→ EXERCISE INSTRUCTIONS
Find the lines below that contain the word "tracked" and count them. Only the number should be given.
# # #
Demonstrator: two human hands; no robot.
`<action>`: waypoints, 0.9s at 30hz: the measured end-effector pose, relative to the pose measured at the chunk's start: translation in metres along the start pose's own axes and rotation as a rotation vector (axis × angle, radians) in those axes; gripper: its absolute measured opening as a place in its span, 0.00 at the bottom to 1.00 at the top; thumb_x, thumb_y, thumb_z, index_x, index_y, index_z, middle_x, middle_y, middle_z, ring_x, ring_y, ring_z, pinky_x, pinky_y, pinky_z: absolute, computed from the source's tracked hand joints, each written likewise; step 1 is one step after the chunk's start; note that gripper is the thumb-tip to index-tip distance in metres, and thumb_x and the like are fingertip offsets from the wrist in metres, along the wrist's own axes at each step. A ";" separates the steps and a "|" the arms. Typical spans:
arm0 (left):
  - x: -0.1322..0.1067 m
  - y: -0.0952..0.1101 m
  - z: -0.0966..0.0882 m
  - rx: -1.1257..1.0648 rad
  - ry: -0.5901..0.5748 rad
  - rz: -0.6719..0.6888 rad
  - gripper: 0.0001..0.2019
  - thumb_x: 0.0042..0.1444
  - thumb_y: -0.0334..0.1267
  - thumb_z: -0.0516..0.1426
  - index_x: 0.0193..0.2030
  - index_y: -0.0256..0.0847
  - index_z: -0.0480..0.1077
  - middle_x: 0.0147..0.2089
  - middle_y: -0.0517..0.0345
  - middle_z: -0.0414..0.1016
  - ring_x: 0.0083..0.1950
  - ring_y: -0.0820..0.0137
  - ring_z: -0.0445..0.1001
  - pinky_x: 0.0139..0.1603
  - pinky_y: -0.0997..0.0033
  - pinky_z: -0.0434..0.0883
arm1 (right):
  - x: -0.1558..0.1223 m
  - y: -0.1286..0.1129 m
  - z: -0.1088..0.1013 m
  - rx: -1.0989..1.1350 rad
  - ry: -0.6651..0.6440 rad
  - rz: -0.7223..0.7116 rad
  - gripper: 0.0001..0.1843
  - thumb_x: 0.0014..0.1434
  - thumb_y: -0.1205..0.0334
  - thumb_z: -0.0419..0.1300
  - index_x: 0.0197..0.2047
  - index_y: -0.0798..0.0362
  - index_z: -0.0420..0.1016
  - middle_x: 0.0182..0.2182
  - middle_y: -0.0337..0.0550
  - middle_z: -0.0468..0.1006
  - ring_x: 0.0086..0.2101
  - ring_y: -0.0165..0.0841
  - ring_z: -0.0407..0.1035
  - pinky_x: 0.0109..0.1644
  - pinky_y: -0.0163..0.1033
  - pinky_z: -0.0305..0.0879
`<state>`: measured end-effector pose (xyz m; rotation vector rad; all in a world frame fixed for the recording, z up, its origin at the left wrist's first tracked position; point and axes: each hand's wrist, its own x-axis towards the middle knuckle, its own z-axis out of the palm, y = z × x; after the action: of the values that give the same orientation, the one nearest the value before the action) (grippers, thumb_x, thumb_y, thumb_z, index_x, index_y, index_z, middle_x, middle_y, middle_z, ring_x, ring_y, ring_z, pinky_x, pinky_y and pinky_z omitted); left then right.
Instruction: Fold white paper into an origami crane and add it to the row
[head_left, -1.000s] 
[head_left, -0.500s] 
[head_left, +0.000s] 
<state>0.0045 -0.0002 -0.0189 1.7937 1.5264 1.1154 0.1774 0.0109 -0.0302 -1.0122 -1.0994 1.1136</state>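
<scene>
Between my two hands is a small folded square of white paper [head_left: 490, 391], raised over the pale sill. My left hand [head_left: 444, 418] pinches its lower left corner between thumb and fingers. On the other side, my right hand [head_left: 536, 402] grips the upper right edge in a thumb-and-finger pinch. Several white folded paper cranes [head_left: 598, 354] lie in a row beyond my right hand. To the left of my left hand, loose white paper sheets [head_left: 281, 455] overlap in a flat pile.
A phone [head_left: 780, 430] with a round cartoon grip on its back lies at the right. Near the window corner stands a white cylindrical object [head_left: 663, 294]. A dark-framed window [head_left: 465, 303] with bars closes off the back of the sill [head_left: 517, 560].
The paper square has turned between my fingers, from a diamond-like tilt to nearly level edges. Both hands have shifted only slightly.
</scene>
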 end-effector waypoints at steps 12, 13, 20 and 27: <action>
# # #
→ TASK RESULT
2